Indeed, RIM also has a vast intellectual property portfolio and patents it could use to help bring in cash-a business model that Nokia, another once-leader that’s now also struggling, is also pursuing. In a market in need of differentiation-Gartner analyst Carolina Milanesi has attributed Android’s success not to any great love for Android but to a larger desire for an option other than the iPhone-RIM could also license out BB10 once it’s complete.
“The possibility is there,” said Heins. QNX, the company behind the software, is in the licensing business and knows how to make the model successfully work. “Once finished, from a technical perspective, it’s ready to license. Whether we decided to do that, that’s a different question.”
Growing BlackBerrys Worldwide Appeal Is Crucial
RIM has a solid international following, which early on had helped to obscure the fact that its fortunes were turning.
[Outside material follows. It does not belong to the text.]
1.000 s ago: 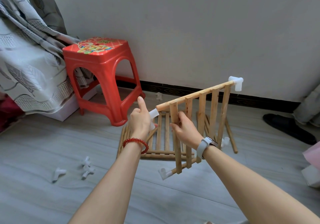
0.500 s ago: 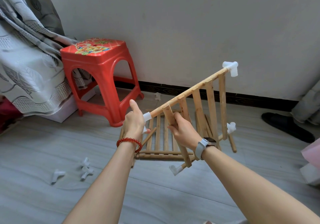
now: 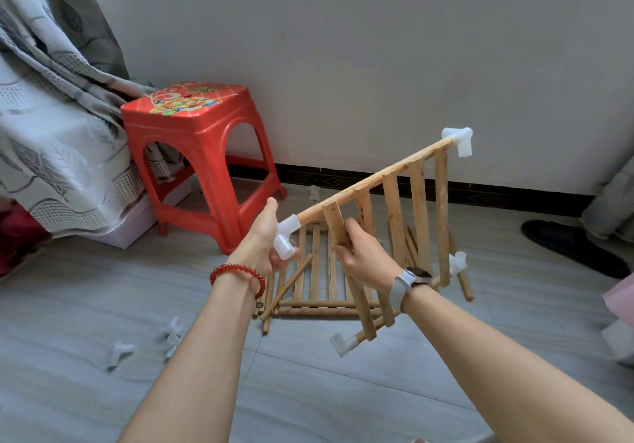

Even now, its phones “crush” sales of iPhones and Android phones in places like South Africa and Indonesia, where BlackBerry Messenger is “RIM’s secret weapon,” as a blog post on Seeking Alpha described it Aug. 21.
As tricky as the U.S. market has been, China is another that RIM will need to figure out. It recently became the world’s leading phone market, and Apple and others have emphasized its potential and importance to their businesses, while finding it challenging to navigate. According to Canalys, consumer preferences in China have leaned toward domestic brands such as Lenovo, ZTE and Huawei.
Still, the country presents an enormous opportunity, and Heins, like other tech CEOs, understands its potential as an alternative to relying heavily on North America and Europe.
“Absolutely, for me, China is a key market,” said Heins. “And not that much in the high volume, low end … but really in the aspirational devices, the high-mid tier.” On July 26, RIM launched the Bold 9900 from Beijing.
“We’re investing in China, we have a team there, we’re building software for China,” said Heins. “I absolutely have the aspiration to get BlackBerry [more thoroughly] into China.”
For now, however, the company’s focus remains on getting BlackBerry 10 to market.
Heins loosely segued to a conversation about the Olympics and said that he’d recently watched the rowing competition. He made the analogy about RIM’s employees being in sync and currently pushing with all their might toward the finish line.
“The last 500 meters,” Heins said with emphasis, “are the toughest.”